• **Work instruction**
Below are the records; count the lines in which "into" occurs and report only that number.

-- Opening Marker --

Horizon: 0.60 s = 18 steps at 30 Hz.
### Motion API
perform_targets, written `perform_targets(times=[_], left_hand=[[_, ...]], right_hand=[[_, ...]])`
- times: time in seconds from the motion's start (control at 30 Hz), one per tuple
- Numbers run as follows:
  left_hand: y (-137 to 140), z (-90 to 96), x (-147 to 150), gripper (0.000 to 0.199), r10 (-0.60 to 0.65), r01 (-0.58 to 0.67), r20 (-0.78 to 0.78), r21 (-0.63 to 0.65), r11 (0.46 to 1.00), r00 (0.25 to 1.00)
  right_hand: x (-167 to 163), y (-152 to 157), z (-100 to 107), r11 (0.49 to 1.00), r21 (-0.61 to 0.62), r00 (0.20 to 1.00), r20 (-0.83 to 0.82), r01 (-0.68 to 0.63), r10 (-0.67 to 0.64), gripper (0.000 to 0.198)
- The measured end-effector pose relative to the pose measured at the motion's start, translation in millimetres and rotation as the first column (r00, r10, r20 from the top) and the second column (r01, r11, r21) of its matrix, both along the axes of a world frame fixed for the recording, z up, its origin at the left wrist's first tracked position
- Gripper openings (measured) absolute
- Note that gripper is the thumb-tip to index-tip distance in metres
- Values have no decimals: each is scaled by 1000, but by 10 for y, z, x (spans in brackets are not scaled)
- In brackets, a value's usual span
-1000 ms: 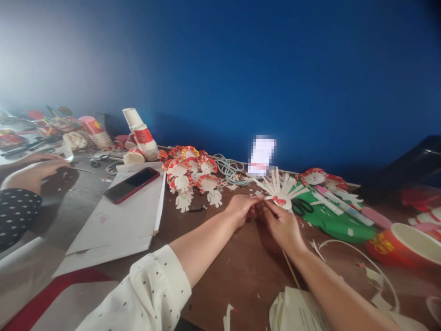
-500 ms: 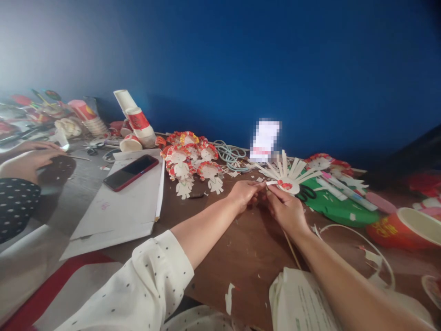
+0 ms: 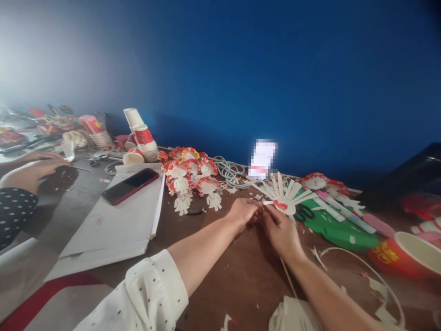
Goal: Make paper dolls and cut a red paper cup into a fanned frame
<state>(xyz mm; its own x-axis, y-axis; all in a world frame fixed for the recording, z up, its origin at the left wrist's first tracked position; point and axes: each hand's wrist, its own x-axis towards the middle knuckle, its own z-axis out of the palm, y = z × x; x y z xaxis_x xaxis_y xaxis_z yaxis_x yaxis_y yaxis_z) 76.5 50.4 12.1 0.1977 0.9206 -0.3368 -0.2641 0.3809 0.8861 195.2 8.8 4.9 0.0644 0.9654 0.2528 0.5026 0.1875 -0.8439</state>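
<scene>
Near the middle of the table, my right hand (image 3: 280, 230) is closed on a white paper cutout (image 3: 291, 209), whose many narrow strips fan out and which has a red patch at its base. My left hand (image 3: 244, 212) is closed beside it, fingertips pinched at the end of a white paper strip (image 3: 267, 202) of that cutout. Both hands' fingertips nearly meet, and the fingers underneath are partly hidden. A thin stick (image 3: 288, 278) runs down from below my right hand; whether it is held, I cannot tell.
Several finished-looking paper dolls (image 3: 181, 181) lie left of my hands, near a phone (image 3: 131, 185) on white paper (image 3: 113, 230). Paper cups (image 3: 146, 145) are stacked behind. A green sheet (image 3: 330, 230) and a red paper cup (image 3: 392, 253) lie right. Another person's hand (image 3: 41, 168) rests far left.
The whole scene sits lower in the view, as the camera has tilted up. Both hands keep their grip on the paper cutout, with little visible movement.
</scene>
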Motion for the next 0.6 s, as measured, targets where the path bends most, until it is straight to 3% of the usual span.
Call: perform_targets(times=[0.27,0.6], left_hand=[[-17,48,0,25,25,-22,68,-43,999,997],[30,-13,-2,28,-2,3,62,-15,1000,998]], right_hand=[[12,9,-33,999,48,996,-86,-1,6,36],[-7,-39,39,995,-98,993,-122,-18,6,38]])
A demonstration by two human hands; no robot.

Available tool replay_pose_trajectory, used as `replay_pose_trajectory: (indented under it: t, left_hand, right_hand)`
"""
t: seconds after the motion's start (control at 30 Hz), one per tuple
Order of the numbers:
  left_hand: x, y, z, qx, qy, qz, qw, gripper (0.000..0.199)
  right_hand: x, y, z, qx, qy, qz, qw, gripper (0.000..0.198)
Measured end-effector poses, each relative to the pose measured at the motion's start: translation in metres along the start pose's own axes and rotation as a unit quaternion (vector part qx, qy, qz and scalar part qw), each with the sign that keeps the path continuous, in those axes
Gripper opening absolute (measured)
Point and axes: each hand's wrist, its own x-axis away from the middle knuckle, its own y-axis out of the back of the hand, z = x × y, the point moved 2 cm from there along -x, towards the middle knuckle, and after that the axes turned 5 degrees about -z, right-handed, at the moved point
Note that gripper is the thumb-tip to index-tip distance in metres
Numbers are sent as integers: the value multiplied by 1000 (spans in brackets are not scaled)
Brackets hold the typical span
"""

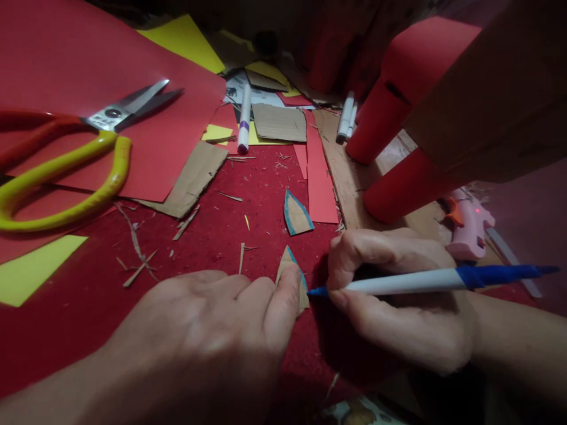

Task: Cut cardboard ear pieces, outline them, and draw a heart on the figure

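A small pointed cardboard piece (pixel 283 270) lies on the red surface, a blue line along its right edge. My left hand (pixel 212 319) presses it down with the index finger, the other fingers curled beneath and partly hidden. Closed around a white and blue marker (pixel 407 282) is my right hand (pixel 398 295). The marker's blue tip touches the piece's right edge. Just beyond lies a second pointed cardboard piece (pixel 297 213), with blue along its edges.
Scissors (pixel 110 118) with red and yellow handles lie open on red paper (pixel 177 136) at left. A purple-banded marker (pixel 244 121) and cardboard scraps (pixel 280 123) lie further back. Red tubes (pixel 398 183) and a pink glue gun (pixel 469 227) are at right.
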Motion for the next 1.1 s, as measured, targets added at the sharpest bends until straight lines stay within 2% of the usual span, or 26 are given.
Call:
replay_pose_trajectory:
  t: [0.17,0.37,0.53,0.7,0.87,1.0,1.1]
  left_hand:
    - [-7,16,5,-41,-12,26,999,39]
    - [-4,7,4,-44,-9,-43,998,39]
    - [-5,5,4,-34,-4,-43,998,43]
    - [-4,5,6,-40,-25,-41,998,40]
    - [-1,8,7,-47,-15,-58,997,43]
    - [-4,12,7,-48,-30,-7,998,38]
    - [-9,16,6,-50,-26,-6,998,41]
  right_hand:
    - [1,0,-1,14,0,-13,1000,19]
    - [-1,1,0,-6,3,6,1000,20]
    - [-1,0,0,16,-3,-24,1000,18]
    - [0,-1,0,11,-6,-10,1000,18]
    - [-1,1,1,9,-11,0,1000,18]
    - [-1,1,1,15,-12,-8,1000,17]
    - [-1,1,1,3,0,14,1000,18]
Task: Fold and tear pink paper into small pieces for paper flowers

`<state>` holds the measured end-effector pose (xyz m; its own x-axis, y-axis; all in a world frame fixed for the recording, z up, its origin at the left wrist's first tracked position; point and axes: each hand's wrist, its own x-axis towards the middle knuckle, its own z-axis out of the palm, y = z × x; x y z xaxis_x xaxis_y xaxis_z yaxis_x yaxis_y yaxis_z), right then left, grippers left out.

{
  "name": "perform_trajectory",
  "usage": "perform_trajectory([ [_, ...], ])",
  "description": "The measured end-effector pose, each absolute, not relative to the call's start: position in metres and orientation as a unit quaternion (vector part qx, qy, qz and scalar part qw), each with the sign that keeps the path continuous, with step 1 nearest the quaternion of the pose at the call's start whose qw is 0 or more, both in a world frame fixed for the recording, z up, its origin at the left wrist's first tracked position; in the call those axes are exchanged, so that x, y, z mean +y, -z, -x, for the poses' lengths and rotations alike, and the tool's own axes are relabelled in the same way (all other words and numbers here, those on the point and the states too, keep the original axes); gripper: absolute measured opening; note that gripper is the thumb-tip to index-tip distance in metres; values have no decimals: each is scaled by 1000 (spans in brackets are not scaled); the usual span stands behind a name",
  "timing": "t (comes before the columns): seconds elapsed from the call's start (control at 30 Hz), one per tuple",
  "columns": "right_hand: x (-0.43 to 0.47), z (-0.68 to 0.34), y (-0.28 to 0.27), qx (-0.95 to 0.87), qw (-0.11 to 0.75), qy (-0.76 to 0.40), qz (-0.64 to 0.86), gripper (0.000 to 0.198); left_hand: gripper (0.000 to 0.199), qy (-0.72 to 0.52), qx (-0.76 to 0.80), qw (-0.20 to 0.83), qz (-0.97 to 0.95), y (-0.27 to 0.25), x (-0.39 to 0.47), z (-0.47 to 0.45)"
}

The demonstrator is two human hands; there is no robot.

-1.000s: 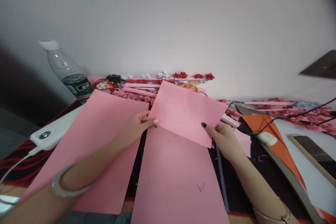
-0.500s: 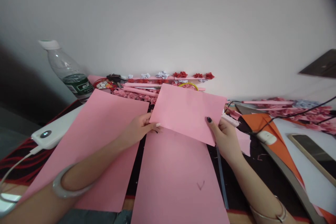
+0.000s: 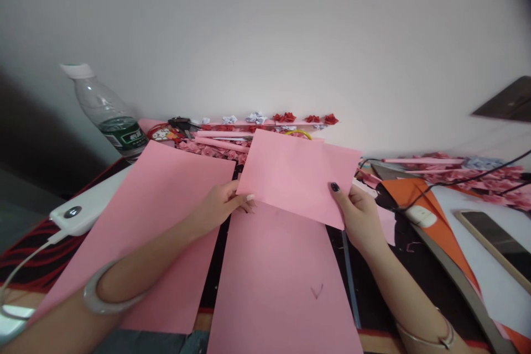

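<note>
A smaller pink paper rectangle is held up between both hands, tilted, above the desk. My left hand pinches its lower left corner between thumb and fingers. On the right edge, my right hand is closed, thumb on the front and the fingers behind. Beneath it lies a long pink sheet with a small dark check-like mark near its right side. Another large pink sheet lies to the left, partly under my left forearm.
A plastic bottle and a white power bank with a cable stand at left. Paper flowers and pink rolled sticks line the wall. Right are orange paper, a white mouse-like object, a phone and black cables.
My right hand has shifted slightly right with the paper's right edge. The upper edge of the small paper has risen a little, and my left hand has barely moved.
</note>
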<state>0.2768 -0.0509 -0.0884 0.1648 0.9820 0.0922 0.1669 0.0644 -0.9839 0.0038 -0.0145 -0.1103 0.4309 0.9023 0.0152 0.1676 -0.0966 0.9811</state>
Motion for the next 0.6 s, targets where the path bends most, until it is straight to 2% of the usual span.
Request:
perform_trajectory([
  [0.33,-50,-274,89,-510,538,-382,553,33,31,-348,424,585,-597,108,-17,-8],
  [0.6,-51,-274,89,-538,519,-345,568,36,38,-350,431,612,-563,112,-14,-6],
])
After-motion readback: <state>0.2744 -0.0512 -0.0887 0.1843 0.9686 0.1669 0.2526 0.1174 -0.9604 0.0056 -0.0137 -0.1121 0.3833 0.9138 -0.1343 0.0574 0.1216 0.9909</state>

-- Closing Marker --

• **Output of the exercise**
2